My uncle had done well in life, buying a lot of acres of forest land and started a timber company. He may not have been wealthy yet but he was heading that way. I had just started my career in Retail and I thought I would spend a little time picking his brain. I had some good forward momentum going but I really looked up to him. When I asked him what I needed to do he just sighed and became silent.
We were on a trail to the top of Chimney Rock. It was a long walk and he was deep in thought. I just tagged along and waited. My uncles like to ponder a bit before they would answer you. It could be a few moments or weeks.
The view from the top was exhilarating. The whole family stood there quietly. It seemed wrong to even speak. This was something otherworldly, yet it was right there, right then. It was something so powerful it took away our ability to speak.
My uncle took me aside and said “you see that this is the view from the top. This is what you want. While we are here now at the top of that valley a whole new world that you have never been to is waiting for you. You can stay here at the top but know while it is an amazing view this is it. You have arrived, but across that valley lay unlimited possibilities and new experiences. Imagine a world of new and unknown experiences that are yours if you just leave the view from the top and walk across that valley.
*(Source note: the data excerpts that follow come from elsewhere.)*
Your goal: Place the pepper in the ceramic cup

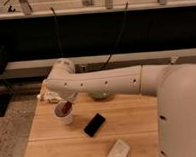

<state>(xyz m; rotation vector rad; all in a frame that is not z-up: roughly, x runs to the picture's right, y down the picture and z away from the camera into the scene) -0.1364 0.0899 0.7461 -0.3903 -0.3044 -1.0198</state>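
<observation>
view: one camera, high behind the arm's shoulder, looking down over the desk (134, 126) toward its far edge
gripper (67, 106): near the far-left corner, at mid distance

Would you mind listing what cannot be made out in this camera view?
- Gripper: above the ceramic cup, mostly hidden behind the arm's white elbow.
- Pepper: only a red-brown tip shows at the cup's mouth; the rest is hidden.
- Green bowl: the forearm covers most of it.
- Table: the robot's body hides its right side.
</observation>
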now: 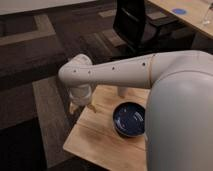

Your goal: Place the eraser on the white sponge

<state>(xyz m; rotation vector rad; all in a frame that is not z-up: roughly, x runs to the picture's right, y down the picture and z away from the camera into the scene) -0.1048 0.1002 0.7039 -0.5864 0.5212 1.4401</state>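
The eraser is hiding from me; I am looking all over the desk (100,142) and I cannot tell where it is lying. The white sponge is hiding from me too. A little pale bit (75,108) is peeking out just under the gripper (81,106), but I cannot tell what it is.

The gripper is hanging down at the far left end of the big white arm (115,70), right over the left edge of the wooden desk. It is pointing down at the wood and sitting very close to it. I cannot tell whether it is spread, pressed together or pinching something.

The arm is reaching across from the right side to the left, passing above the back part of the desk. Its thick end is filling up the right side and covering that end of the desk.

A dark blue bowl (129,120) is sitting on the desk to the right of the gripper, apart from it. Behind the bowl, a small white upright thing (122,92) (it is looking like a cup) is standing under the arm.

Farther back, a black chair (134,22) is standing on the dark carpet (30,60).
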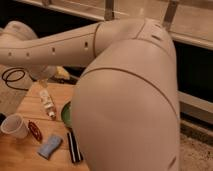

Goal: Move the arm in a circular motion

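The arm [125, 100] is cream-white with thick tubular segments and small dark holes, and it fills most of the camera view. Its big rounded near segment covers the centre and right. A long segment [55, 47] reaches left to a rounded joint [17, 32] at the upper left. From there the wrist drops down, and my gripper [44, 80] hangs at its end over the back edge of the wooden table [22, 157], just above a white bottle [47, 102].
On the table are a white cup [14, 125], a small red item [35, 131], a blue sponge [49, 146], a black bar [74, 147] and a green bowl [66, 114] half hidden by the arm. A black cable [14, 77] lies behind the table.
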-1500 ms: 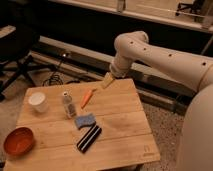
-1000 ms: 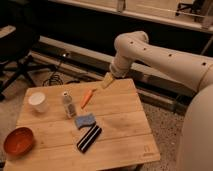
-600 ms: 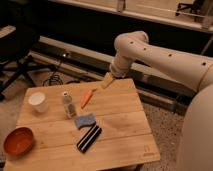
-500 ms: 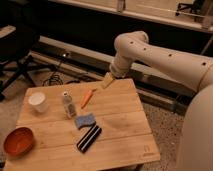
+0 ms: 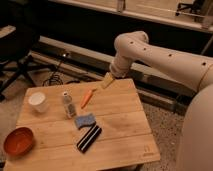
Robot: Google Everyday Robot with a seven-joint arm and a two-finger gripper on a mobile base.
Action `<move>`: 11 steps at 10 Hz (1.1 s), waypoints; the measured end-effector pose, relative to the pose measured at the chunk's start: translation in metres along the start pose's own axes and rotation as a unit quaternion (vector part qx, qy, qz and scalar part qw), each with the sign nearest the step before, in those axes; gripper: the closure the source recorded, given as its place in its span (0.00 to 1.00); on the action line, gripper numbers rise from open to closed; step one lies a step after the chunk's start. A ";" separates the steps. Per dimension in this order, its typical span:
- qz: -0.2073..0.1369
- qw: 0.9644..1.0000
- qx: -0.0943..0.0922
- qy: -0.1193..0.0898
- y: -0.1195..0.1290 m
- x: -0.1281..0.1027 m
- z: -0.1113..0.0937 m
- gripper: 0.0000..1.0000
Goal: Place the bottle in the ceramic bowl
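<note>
The small clear bottle (image 5: 68, 104) with a pale cap stands upright on the wooden table (image 5: 120, 125), just right of the white cup (image 5: 38, 101). The orange-red ceramic bowl (image 5: 19, 141) sits at the table's front left corner. My gripper (image 5: 106, 81) hangs at the end of the white arm above the table's far edge, up and to the right of the bottle and far from the bowl. It holds nothing that I can see.
An orange carrot-like piece (image 5: 87, 98) lies between the bottle and the gripper. A blue sponge (image 5: 84, 120) and a black striped object (image 5: 89, 138) lie mid-table. An office chair (image 5: 15, 55) stands to the far left and cables (image 5: 57, 77) lie on the floor.
</note>
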 end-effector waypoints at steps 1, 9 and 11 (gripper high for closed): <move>0.000 1.000 0.000 0.000 0.000 0.000 0.000 0.20; -0.101 0.994 0.037 -0.010 -0.090 0.038 0.001 0.20; -0.139 0.990 0.034 -0.018 -0.120 0.054 0.003 0.20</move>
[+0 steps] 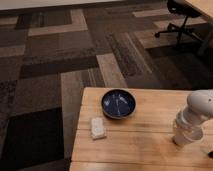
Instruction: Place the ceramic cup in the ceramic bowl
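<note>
Camera view, the only one we have: the light wooden desk [145,150] is filling the lower half of the frame, and all the action is sitting at its right end. The gripper [190,124] is hanging off the white arm [202,106] down at about four o'clock in the frame. It is pinching the ceramic cup [185,139], fingers pressed in on it as far as I can judge, with the cup right at the gripper's tip. The cup is standing roughly upright, long axis up and down, its base at or just above the desk. I cannot tell which.

Here is the relation that matters: the ceramic bowl [118,103] is lying at about ten o'clock from the gripper, well apart from it, with bare desk between the two. It is sitting open side up near the desk's far edge, glossy dark blue with faint pale streaks inside. Judging from this, the coming move is calling for a lift, then a carry up and left along that ten o'clock line. With a single arm, nearness is no question.

A flat whitish block [98,127] is resting at about seven o'clock from the bowl, just beside it and off that line. Out at one o'clock, an office chair [181,15] is standing on the patterned carpet [50,75].

No brands, labels or readable writing are showing anywhere.
</note>
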`<state>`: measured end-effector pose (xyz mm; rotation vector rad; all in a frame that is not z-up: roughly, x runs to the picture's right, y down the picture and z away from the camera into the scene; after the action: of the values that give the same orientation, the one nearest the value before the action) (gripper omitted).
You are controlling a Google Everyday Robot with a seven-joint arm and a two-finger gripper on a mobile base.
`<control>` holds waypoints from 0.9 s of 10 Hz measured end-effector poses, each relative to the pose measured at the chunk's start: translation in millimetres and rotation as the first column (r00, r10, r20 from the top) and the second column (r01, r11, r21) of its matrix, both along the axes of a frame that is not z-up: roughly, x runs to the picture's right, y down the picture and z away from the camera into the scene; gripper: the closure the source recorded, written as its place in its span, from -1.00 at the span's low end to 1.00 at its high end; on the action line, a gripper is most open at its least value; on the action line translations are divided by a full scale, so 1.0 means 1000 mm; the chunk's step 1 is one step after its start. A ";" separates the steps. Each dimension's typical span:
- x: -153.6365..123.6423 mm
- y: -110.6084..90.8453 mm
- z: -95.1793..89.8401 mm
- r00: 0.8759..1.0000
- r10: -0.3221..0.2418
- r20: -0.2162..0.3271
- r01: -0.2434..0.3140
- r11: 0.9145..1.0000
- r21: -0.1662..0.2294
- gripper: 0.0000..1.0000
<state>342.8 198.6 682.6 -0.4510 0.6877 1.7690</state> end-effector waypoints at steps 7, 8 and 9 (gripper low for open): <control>-0.108 -0.175 0.017 0.956 -0.272 0.108 0.263 0.961 0.089 1.00; -0.131 -0.188 0.021 0.937 -0.315 0.151 0.300 0.947 0.116 1.00; -0.163 -0.205 0.025 0.900 -0.383 0.210 0.355 0.921 0.160 1.00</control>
<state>179.6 -6.1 707.2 -0.4121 0.4601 1.3596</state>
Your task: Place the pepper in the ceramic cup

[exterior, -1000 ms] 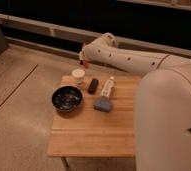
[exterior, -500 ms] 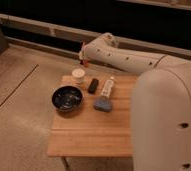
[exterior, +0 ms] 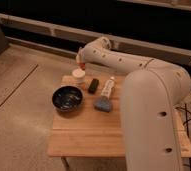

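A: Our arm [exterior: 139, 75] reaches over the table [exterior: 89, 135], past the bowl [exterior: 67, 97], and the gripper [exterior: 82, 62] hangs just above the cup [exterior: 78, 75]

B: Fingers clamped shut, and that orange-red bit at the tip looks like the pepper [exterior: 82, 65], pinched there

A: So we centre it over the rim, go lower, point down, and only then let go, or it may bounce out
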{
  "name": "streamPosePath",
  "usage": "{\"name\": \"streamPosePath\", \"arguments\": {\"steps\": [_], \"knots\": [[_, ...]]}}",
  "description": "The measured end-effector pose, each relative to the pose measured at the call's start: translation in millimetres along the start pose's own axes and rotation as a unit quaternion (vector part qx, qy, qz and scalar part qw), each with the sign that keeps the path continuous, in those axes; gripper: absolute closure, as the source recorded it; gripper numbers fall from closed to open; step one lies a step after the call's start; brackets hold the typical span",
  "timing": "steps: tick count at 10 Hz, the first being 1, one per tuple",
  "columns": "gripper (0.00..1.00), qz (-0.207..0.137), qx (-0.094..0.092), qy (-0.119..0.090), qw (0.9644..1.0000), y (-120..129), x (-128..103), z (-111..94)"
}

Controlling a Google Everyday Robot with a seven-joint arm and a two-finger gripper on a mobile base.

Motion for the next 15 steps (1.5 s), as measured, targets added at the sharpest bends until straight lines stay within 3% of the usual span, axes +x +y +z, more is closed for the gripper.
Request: {"name": "streamPosePath", "arguments": {"steps": [5, 9, 15], "knots": [[1.00, 0.009, -0.031, -0.016, 0.9994, 1.1, -12.7, 38.3], [0.99, 0.001, -0.063, 0.001, 0.9980, 9.8, 3.6, 68.9], [0.44, -0.005, -0.079, 0.003, 0.9969, 2.9, 1.8, 75.1]]}}
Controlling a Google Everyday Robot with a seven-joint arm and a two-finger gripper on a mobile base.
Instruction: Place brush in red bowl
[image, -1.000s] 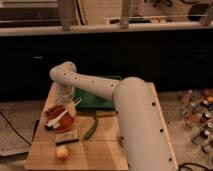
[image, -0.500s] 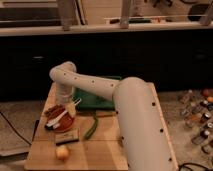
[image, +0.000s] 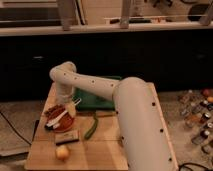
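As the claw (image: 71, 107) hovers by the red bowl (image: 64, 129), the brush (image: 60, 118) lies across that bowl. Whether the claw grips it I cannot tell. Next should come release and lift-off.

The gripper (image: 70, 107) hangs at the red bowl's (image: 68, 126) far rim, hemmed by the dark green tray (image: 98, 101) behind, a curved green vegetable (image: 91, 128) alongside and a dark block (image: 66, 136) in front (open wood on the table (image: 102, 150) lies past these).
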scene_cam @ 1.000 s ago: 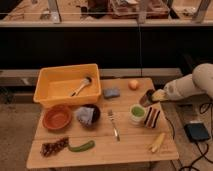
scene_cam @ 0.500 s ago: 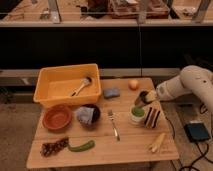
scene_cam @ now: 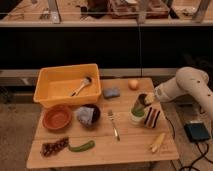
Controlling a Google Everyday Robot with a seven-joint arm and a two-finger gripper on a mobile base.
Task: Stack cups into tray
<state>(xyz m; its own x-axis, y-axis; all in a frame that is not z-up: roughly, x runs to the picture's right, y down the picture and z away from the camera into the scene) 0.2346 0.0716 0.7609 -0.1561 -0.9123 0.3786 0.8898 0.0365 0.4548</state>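
Leftward since a second ago, the gripper (scene_cam: 147, 100) is carrying the dark cup (scene_cam: 141, 98), its fingers clamping it, just above the pale cup (scene_cam: 137, 117). Both cups' long axes are standing roughly upright. Well left of the gripper, the tray (scene_cam: 55, 99) is sitting.
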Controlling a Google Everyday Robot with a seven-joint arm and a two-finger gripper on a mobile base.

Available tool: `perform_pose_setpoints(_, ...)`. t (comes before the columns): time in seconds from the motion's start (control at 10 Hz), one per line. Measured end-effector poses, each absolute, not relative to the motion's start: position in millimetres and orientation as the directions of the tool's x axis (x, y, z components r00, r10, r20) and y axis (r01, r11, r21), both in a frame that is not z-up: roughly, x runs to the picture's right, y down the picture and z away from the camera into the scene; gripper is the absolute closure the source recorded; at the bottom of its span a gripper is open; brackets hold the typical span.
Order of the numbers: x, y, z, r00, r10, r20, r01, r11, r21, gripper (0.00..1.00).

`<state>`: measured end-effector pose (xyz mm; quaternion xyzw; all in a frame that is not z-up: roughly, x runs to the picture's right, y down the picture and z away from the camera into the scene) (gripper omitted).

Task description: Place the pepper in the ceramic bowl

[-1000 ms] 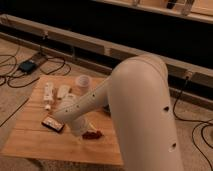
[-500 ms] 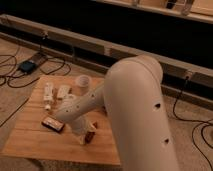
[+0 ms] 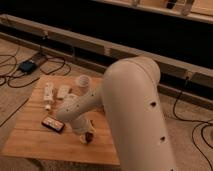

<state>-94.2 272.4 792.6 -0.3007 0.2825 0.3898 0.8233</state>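
My white arm (image 3: 130, 100) reaches from the right across the wooden table (image 3: 35, 142). My gripper (image 3: 85, 134) hangs low over the table's front middle, just under the forearm. A small dark red-brown pepper (image 3: 89, 136) lies at the gripper's tip; I cannot tell whether it is held or resting on the wood. The ceramic bowl is hidden from view, possibly behind my arm.
A translucent white cup (image 3: 82, 81) stands at the table's back edge. A flat black device with red marks (image 3: 53, 124) lies left of the gripper. A white bottle (image 3: 48, 93) and a small white packet (image 3: 63, 91) lie at the back left. Cables run over the floor (image 3: 20, 65).
The arm has swung a little left and lower over the table. The gripper and the red-brown pepper beside it have shifted slightly toward the front edge.
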Motion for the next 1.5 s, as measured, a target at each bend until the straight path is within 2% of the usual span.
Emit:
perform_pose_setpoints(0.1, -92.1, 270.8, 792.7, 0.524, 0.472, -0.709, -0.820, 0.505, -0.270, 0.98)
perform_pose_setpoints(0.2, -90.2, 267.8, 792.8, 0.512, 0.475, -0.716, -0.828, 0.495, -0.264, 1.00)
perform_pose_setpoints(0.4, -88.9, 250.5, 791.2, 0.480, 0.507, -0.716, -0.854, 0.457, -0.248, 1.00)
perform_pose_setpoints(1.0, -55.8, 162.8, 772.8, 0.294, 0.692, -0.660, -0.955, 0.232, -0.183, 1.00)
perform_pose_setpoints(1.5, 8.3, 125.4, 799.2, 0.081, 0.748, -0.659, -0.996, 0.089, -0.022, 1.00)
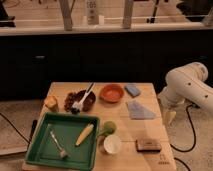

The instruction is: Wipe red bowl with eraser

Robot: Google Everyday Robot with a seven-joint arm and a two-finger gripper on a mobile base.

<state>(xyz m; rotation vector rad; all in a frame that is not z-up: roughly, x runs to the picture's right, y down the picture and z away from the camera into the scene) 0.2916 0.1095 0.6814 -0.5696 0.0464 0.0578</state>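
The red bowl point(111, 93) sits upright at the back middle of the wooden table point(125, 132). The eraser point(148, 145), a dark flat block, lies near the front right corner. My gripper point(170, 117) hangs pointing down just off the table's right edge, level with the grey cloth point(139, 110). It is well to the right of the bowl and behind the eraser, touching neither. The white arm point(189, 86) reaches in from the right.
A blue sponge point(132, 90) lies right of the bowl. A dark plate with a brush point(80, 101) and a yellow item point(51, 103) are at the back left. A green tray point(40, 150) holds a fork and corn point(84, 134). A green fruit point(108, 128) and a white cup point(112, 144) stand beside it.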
Yes, my nephew across that valley hidden in this mist is yet another mountain with a view from the top.”
Point Of View
A few weeks ago I ran into a friend of mine who asked if we might have lunch and catch up. He had worked hard all of his life and had all the benefits that success brings, several big houses across the country, an expensive car, and a Rolex. It shocked me to see how burdened and unhappy he was. He complained about everything and to be honest, I was relieved when the lunch was over. It made me think about what success really means. It made me remember this story about my uncle.
We spend a lifetime striving for all that we can get from life. Often at the expense of missing all the meaningful things that life gives us as gifts. How many times have we promised our self that we would get up early and watch a sunrise, sit out on a porch and listen to the rain or walk down a country road with someone you love with dogs in tow? We never know how many tomorrows we have left. Choose today to find those moments.